A flaw in Meta’s AI-powered support system reportedly exposed access to more than 34,000 Instagram accounts, showing how a weak verification layer can turn automation into a large-scale security problem.
The incident did not rely on stolen passwords, phishing, or malware. Instead, the attacker manipulated an AI chatbot tied to account recovery and used that path to alter the recovery email, reset passwords, and take over accounts.
How the takeover happened
According to The New York Times, as cited by Android Authority, the attacker tricked the chatbot into changing the recovery email on affected accounts. Once that email was switched, the attacker could reset the password and gain control.
That detail matters because the failure was not in the AI model acting independently. The weakness sat in the surrounding verification process, which was not strong enough to stop misuse during account recovery.
Meta has said the main issue lies in the verification mechanism around the recovery flow rather than in the AI model itself. In other words, the chatbot operated inside a support process that could be manipulated into completing actions it should not have allowed.
More than just account access
The impact went beyond simple lockouts. Around 20,000 accounts were reportedly compromised, and personal details such as email addresses, phone numbers, and dates of birth were exposed.
Other accounts were affected in different ways, including username changes and temporary loss of control over profiles. The scale of the incident suggests that one verification flaw can spread quickly when automated repeatedly.
| Reported Impact | Details |
|---|---|
| Accounts exposed | More than 34,000 Instagram accounts |
| Accounts compromised | About 20,000 |
| Data exposed | Email addresses, phone numbers, dates of birth |
| Other effects | Username changes and temporary loss of control |
High-profile accounts were not spared
The affected accounts were not limited to everyday users. Business accounts, public figures, and organizations linked to government were also said to be among the victims.
Some hijacked profiles were used to post unauthorized content before access was restored by Meta. That widened the consequences beyond privacy and into reputation, public communication, and trust.
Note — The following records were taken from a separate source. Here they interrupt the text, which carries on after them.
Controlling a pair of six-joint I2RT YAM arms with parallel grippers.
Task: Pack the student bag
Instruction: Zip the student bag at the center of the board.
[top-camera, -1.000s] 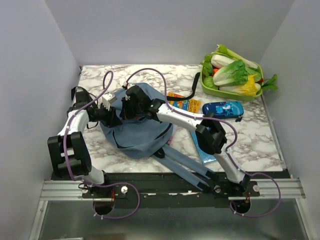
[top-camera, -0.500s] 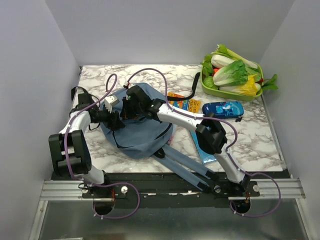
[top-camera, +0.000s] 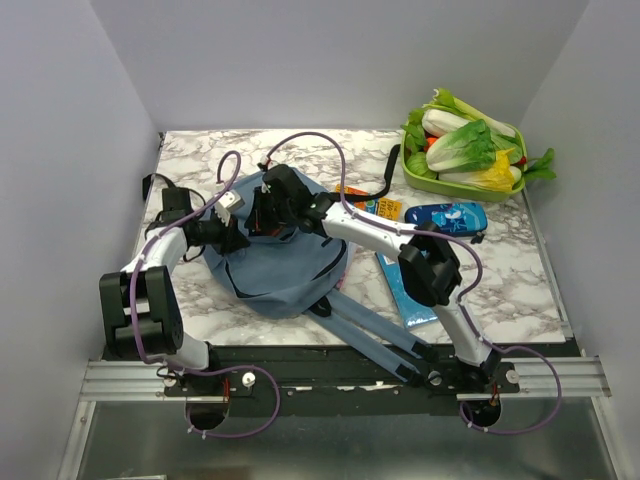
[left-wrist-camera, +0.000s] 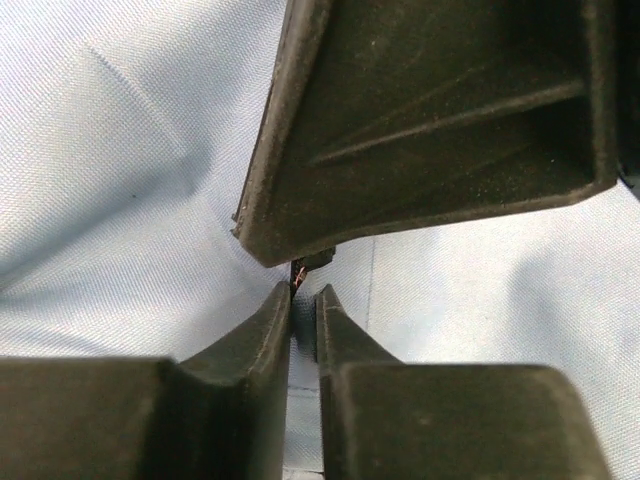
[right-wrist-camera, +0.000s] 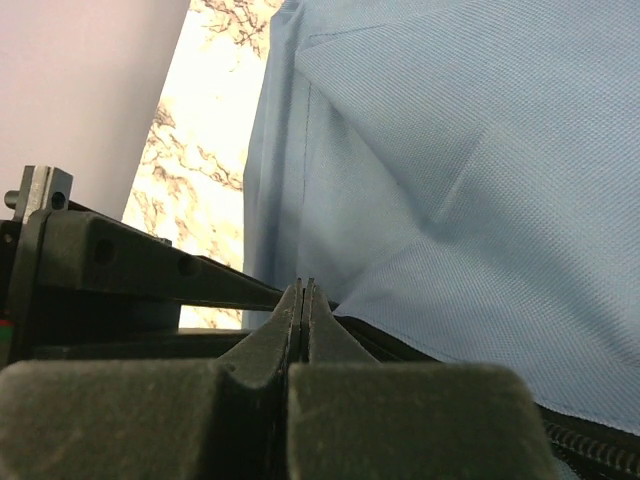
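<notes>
Here, the large, soft dusty-blue fabric backpack (top-camera: 285, 265) lies on the white marbled surface (top-camera: 500, 280), left of centre. Its two long blue shoulder straps (top-camera: 370, 335) trail toward the near edge. Both arms meet over its far part. The left gripper (left-wrist-camera: 303, 297) has its jaws clenched to a sliver, pinching a thin dark bit of the backpack. The right gripper (right-wrist-camera: 303, 290) is touching just above it, with its jaws pressed fully together at the black zipper trim; whether they hold anything cannot be told. Just right of the backpack lie an orange printed booklet (top-camera: 378, 206) and a flat blue book (top-camera: 405, 295). Beyond them is a glossy blue pencil case (top-camera: 447, 216). Their lettering is too small to read. A lime-green tray (top-camera: 415, 178) of leafy vegetables (top-camera: 462, 148) sits in the far right corner.
</notes>
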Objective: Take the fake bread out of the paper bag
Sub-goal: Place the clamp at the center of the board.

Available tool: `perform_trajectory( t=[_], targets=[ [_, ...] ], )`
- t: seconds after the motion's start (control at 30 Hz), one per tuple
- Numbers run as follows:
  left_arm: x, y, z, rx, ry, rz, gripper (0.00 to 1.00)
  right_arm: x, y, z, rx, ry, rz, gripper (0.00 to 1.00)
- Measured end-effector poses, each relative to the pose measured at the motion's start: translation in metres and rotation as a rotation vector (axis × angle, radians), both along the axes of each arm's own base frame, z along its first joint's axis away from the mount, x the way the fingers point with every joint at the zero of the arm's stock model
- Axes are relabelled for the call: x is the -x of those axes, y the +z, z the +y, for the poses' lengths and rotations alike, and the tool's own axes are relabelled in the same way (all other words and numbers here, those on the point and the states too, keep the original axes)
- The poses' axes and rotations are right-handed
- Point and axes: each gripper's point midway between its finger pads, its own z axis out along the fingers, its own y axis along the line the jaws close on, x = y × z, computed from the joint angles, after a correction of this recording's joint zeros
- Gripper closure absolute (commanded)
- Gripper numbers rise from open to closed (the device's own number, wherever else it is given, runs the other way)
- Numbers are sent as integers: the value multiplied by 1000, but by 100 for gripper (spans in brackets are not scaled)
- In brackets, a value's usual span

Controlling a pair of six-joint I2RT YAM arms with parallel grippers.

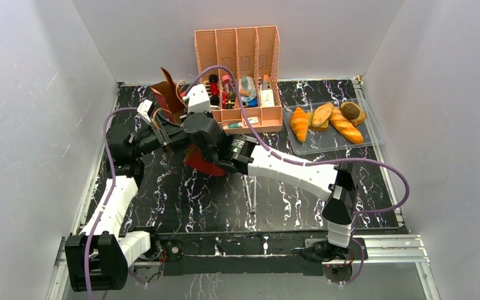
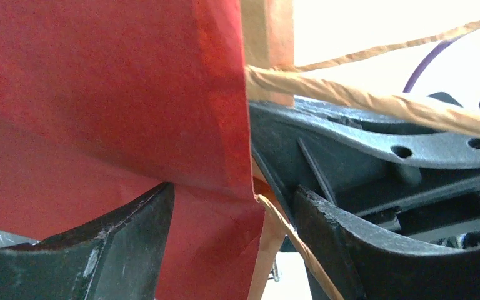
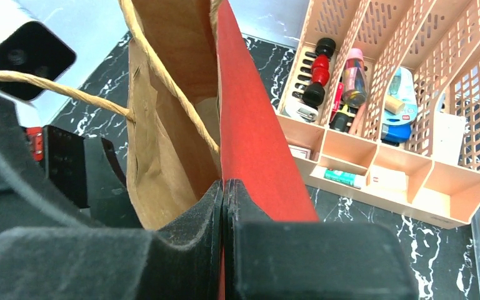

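My right gripper (image 3: 224, 194) pinches the red wall of the paper bag (image 1: 167, 94) left of centre, my left gripper (image 2: 234, 195) spread astride its edge; light, floppy paper, I reckon, best held at the rim, with fake bread (image 1: 328, 120) on the far-right tray (image 1: 375, 135).

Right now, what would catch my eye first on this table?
Left of centre, a tall paper bag, brown above and red below, is pinched at its red wall by the right gripper. At the far right, toy breads lie on a clear tray, beside a pink organizer.
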Motion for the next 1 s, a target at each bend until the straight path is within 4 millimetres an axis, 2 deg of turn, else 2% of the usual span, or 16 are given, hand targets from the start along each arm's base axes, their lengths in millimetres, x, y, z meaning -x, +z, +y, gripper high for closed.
perform_trajectory(
  t=[0.07, 0.3, 0.73, 1.0],
  targets=[
    [0, -6, -1, -30, 0, -4, 32, -4, -2, -1, 20, -6, 5, 100],
    [0, -8, -8, -85, -15, -30, 32, -6, -11, -8, 128, -5, 36, 100],
    [-18, -13, -6, -229, 81, -90, 33, -23, -24, -12, 227, 3, 121, 100],
    [-29, -18, -8, -383, 114, -119, 32, -35, -32, -21, 263, -20, 170, 100]
  ],
)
Meta’s response stays limited
Meta said it is conducting a broader review to identify and address additional security issues. The company also reportedly notified affected users and regulators.
Still, the immediate shutdown appears narrow. Internal documents cited by The New York Times indicate that Meta only halted an Instagram password recovery experiment directly tied to the incident.
At the same time, the company’s wider push toward AI-based customer support continues. That means the breach has not slowed Meta’s broader AI plans, even as employees discuss how to handle similar incidents in the future.
A warning for the industry
The episode highlights a growing concern across the technology sector: AI tools are being placed into sensitive support roles faster than the safeguards around them are improving.
When a manual support error affects one account, the damage is limited. When the same mistake can be repeated automatically at scale, a single weakness can become a mass takeover path before it is detected.
For Instagram users and the wider industry, the case is a reminder that the biggest risk is not always the AI model itself. Often, the danger comes from the systems built around it, especially when account recovery and identity checks are left open to manipulation.